At the 3.0 stage, things really start to get interesting. This is where we see true IT/OT convergence taking place with resiliency and real-time capabilities.

Today, we have numerous pockets of industrial environments that IT doesn’t touch.

A factory, for example, will have control systems for machinery that ensure deterministic behavior and safety. These control systems are born out of the operational technology world, not from the information technology industry.

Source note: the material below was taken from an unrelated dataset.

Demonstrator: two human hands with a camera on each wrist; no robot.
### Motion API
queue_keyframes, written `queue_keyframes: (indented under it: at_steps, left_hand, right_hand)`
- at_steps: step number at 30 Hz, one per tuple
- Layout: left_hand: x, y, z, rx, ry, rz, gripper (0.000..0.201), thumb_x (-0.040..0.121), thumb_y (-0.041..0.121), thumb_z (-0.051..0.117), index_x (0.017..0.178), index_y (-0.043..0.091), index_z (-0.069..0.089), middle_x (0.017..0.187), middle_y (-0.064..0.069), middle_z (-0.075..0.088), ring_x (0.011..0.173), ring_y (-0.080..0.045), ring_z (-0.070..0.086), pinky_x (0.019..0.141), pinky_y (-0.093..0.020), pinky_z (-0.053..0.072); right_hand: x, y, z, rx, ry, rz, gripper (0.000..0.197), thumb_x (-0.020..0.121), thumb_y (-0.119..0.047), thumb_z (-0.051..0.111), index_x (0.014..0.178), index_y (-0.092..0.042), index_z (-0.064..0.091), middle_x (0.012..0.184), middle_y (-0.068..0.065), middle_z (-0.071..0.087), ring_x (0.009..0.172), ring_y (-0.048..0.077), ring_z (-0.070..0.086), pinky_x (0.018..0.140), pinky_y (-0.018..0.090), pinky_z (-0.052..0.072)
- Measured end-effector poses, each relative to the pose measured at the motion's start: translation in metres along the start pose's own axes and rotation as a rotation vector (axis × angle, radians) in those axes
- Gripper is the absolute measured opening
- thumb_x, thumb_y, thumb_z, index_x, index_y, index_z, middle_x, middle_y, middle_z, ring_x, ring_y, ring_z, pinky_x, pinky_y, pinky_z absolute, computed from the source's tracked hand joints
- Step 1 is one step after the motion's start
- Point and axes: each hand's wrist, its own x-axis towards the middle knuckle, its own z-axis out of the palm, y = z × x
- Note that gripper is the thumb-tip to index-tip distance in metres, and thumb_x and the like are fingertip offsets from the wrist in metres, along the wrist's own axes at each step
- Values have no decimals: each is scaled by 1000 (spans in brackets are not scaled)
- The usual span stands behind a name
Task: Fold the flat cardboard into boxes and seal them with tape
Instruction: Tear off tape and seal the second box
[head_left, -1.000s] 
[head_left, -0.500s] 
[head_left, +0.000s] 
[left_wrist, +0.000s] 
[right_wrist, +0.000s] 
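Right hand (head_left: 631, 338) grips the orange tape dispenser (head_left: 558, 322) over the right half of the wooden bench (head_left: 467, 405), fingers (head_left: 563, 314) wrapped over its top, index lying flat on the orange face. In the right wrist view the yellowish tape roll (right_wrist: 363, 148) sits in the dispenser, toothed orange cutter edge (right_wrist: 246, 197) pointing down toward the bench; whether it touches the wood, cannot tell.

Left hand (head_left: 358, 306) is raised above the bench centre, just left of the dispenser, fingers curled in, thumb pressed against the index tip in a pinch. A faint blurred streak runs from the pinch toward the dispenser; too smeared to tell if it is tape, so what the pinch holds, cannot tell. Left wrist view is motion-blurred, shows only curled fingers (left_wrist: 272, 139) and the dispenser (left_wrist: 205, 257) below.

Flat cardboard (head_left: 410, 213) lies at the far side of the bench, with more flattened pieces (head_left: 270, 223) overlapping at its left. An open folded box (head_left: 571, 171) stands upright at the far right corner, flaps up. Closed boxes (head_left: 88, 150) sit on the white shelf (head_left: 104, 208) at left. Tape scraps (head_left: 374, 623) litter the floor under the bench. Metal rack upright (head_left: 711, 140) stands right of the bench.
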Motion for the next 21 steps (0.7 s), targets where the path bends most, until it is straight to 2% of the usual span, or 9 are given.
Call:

That is starting to change, as we see technologies used in data centers migrate to the industrial edge. By around 2025, I expect we’ll see concepts like virtualization applied to industrial environments, delivering real-time, machine-level capabilities in areas such as safety, control systems, and other traditional operational functions. Industrial environments will take advantage of cloud and enterprise data center capabilities such as resilience and fault-tolerance, which have long been features of the IT world. In effect, it’s converging the physical industrial world to an open, software-defined model, as has been the trend in the IT world for years.

Achieving 3.0 capabilities is an essential transition to reaching Edge 4.0, where IT and OT infrastructure and operations are converged with artificial intelligence (AI). This is the state at which we see a self-managed, self-healing and autonomous industrial environment. When a machine starts developing a problem, AI systems diagnose it and issue a fix — no humans required.

It will be another 10 years or so before we see this vision take hold, but the digital transformation journey at the edge has already started. Be mindful that there’s no leapfrogging from, say, Edge 1.0 to 3.0. You have to build in capabilities that define each stage before you can reach the next. But the end result will be transformational, bringing modernization, flexibility, efficiency, and resiliency to the industrial world.